=== The task ===
Report the count of lines in the entries below that contain "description", and leave out everything else.

=== Data in this exercise ===
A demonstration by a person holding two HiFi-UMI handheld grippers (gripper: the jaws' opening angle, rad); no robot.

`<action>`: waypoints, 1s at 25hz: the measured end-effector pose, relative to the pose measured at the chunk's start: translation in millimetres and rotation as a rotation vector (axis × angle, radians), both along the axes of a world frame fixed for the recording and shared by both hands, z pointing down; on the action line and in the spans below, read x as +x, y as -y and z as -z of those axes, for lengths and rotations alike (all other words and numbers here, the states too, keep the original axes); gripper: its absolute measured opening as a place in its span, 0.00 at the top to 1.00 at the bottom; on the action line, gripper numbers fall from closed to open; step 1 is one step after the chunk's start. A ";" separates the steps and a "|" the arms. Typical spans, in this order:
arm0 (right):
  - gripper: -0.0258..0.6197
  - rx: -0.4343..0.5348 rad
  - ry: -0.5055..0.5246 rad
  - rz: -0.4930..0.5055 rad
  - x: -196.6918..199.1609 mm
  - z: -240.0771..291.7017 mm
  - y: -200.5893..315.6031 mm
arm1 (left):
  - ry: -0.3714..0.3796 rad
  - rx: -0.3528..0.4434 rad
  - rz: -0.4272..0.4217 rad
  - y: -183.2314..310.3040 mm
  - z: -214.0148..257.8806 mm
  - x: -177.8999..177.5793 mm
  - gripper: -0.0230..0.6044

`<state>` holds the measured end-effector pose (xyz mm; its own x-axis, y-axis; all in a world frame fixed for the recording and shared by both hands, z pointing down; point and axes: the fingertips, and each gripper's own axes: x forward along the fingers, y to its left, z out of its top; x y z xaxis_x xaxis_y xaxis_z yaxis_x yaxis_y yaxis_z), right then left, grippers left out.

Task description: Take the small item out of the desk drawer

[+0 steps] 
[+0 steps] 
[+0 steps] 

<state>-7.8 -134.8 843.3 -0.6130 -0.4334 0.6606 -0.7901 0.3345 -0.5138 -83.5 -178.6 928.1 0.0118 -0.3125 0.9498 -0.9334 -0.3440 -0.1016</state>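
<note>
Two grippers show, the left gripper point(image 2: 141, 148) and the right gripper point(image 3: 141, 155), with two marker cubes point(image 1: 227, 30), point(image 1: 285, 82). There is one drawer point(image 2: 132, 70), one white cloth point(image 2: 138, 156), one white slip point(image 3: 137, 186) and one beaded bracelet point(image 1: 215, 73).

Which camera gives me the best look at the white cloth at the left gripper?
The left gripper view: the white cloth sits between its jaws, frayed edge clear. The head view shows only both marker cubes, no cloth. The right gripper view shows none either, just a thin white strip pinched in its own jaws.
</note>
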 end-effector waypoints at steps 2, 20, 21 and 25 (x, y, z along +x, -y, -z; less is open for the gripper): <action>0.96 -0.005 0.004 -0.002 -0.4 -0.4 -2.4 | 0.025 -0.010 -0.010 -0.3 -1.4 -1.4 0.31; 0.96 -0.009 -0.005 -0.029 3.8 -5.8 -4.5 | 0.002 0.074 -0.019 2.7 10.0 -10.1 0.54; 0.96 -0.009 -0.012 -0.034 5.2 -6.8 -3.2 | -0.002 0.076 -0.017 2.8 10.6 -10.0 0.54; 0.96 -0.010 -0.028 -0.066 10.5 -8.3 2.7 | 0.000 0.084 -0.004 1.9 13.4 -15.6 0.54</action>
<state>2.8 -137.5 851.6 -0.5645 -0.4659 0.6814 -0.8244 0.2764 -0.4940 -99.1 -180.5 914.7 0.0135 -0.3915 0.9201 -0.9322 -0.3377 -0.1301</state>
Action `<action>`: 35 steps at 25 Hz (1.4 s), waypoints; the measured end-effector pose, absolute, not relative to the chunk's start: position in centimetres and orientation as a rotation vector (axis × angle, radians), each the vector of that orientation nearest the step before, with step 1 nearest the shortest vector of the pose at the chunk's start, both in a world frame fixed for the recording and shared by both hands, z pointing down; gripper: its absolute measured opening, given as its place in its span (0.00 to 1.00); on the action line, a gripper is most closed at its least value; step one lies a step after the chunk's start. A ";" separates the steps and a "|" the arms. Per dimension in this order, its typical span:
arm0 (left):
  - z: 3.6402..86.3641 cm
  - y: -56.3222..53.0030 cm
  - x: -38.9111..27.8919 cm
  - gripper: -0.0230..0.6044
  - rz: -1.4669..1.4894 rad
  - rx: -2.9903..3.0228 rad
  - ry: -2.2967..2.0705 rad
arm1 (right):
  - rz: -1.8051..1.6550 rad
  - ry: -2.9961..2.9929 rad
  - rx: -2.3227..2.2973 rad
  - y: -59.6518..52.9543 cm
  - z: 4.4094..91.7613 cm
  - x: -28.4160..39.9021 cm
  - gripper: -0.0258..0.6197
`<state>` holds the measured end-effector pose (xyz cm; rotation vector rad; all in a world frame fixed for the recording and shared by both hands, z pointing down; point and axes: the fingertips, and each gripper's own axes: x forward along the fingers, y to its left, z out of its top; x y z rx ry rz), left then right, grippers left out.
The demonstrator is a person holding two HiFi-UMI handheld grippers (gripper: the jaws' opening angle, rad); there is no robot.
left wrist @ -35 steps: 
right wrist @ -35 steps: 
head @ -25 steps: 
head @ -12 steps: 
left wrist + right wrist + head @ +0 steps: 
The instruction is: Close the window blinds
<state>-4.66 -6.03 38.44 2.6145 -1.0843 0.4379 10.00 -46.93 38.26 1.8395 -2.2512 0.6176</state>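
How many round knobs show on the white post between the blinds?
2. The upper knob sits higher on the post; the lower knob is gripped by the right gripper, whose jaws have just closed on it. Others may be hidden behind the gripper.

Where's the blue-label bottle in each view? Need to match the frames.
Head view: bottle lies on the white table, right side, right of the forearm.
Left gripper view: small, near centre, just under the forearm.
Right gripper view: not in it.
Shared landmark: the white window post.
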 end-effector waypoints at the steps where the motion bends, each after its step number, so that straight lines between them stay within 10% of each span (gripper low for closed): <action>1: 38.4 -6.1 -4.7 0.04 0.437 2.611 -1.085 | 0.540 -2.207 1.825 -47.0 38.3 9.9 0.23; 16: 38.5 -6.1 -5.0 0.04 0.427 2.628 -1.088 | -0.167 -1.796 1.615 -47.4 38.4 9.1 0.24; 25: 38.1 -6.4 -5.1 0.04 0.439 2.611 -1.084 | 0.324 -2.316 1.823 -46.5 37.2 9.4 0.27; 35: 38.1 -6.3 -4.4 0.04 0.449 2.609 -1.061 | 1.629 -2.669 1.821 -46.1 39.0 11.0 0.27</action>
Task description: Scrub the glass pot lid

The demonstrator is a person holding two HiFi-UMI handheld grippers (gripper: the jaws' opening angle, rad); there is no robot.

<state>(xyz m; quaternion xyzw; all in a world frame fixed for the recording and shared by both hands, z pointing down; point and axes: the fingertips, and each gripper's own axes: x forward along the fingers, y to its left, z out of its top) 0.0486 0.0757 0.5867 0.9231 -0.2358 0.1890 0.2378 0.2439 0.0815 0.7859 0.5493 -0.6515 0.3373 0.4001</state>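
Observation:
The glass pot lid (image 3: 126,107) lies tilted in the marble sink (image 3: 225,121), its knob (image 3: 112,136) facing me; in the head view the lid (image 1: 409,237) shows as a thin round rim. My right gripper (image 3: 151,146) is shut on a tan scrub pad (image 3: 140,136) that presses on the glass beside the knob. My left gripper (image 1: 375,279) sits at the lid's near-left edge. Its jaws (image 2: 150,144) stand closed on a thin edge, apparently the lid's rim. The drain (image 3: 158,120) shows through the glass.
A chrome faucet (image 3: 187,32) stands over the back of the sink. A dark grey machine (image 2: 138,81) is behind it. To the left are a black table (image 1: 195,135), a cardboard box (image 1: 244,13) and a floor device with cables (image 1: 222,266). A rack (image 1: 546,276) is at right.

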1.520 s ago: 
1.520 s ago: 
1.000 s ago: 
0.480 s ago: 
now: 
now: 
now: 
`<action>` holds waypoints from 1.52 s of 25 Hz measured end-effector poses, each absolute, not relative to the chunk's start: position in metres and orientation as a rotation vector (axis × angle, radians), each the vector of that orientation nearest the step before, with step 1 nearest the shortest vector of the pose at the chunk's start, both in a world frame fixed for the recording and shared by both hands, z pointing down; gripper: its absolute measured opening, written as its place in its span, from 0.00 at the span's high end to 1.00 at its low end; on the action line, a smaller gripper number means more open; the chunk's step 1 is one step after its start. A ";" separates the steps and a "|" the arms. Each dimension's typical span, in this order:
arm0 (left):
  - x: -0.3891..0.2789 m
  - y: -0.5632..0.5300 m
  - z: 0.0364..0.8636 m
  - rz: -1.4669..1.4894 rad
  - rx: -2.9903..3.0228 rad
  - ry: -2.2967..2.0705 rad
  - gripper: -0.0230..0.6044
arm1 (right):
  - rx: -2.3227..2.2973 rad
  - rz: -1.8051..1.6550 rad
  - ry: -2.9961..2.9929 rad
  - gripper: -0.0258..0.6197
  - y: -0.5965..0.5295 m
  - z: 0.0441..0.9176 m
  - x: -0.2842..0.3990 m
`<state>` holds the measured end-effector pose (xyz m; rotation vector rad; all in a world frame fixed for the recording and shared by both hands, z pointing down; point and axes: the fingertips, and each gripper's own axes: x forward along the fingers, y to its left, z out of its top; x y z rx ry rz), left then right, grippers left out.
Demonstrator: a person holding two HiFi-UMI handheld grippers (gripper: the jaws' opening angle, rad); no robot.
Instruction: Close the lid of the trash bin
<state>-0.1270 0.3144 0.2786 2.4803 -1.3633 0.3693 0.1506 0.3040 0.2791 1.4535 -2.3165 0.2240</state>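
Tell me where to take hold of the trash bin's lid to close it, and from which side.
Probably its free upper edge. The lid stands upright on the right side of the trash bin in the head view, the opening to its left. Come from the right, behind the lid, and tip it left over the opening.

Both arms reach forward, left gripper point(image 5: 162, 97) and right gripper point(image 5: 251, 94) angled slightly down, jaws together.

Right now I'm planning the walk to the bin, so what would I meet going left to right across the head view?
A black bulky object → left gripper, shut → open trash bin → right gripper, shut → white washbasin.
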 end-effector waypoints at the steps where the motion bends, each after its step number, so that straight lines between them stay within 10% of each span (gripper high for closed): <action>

=== Output of the task ===
2